[REQUIRED ACTION] Make an exact copy of all the data.

[PROVIDED DATA]
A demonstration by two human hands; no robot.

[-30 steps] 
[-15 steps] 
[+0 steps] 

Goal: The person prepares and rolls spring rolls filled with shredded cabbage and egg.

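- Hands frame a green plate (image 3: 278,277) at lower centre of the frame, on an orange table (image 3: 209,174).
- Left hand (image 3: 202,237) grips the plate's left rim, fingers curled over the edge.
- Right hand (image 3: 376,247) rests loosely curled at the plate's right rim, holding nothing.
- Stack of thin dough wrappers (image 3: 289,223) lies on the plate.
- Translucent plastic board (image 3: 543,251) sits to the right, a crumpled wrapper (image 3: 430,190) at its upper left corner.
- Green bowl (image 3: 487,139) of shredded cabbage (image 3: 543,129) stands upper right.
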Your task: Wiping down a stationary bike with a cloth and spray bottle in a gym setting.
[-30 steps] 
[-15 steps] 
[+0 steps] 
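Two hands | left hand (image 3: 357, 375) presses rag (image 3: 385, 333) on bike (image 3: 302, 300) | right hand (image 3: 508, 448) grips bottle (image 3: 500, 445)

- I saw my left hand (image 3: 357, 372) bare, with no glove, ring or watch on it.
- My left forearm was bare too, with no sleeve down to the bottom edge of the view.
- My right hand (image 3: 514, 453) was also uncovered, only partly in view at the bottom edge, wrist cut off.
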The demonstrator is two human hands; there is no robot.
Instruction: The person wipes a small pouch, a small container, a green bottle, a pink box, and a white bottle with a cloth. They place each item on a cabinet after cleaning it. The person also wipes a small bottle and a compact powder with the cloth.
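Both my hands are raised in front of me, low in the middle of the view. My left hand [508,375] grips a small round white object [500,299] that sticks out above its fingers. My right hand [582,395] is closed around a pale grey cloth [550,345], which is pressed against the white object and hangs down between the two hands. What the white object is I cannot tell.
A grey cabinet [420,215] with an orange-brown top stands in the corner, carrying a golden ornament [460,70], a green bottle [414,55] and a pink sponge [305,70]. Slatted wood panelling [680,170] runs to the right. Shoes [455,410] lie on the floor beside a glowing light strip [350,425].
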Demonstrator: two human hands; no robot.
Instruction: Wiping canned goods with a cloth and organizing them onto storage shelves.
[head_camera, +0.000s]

[ANSWER SPACE]
A demonstration by two human hands; no robot.

[-30 steps] 
[-15 steps] 
[+0 steps] 

Goal: The person prepares and rolls spring rolls filled with shredded cabbage and egg.

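- Hands frame a green plate (image 3: 278,277) at lower centre of the frame, on an orange table (image 3: 209,174).
- Left hand (image 3: 202,237) grips the plate's left rim, fingers curled over the edge.
- Right hand (image 3: 376,247) rests loosely curled at the plate's right rim, holding nothing.
- Stack of thin dough wrappers (image 3: 289,223) lies on the plate.
- Translucent plastic board (image 3: 543,251) sits to the right, a crumpled wrapper (image 3: 430,190) at its upper left corner.
- Green bowl (image 3: 487,139) of shredded cabbage (image 3: 543,129) stands upper right.
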Your task: Wiping down a stationary bike with a cloth and spray bottle in a gym setting.
[-30 steps] 
[-15 steps] 
[+0 steps] 
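Two hands | left hand (image 3: 357, 375) presses rag (image 3: 385, 333) on bike (image 3: 302, 300) | right hand (image 3: 508, 448) grips bottle (image 3: 500, 445)

- I saw my left hand (image 3: 357, 372) bare, with no glove, ring or watch on it.
- My left forearm was bare too, with no sleeve down to the bottom edge of the view.
- My right hand (image 3: 514, 453) was also uncovered, only partly in view at the bottom edge, wrist cut off.
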The demonstrator is two human hands; there is no robot.
Instruction: The person wipes a small pouch, a small container, a green bottle, a pink box, and a white bottle with a cloth. They place each item on a cabinet after cleaning it. The person also wipes a small bottle and a compact powder with the cloth.
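Both my hands are raised in front of me, low in the middle of the view. My left hand [508,375] grips a small round white object [500,299] that sticks out above its fingers. My right hand [582,395] is closed around a pale grey cloth [550,345], which is pressed against the white object and hangs down between the two hands. What the white object is I cannot tell.
A grey cabinet [420,215] with an orange-brown top stands in the corner, carrying a golden ornament [460,70], a green bottle [414,55] and a pink sponge [305,70]. Slatted wood panelling [680,170] runs to the right. Shoes [455,410] lie on the floor beside a glowing light strip [350,425].
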Demonstrator: two human hands; no robot.
Instruction: Wiping canned goods with a cloth and organizing them onto storage shelves.
[head_camera, +0.000s]

Nothing more is needed for this answer.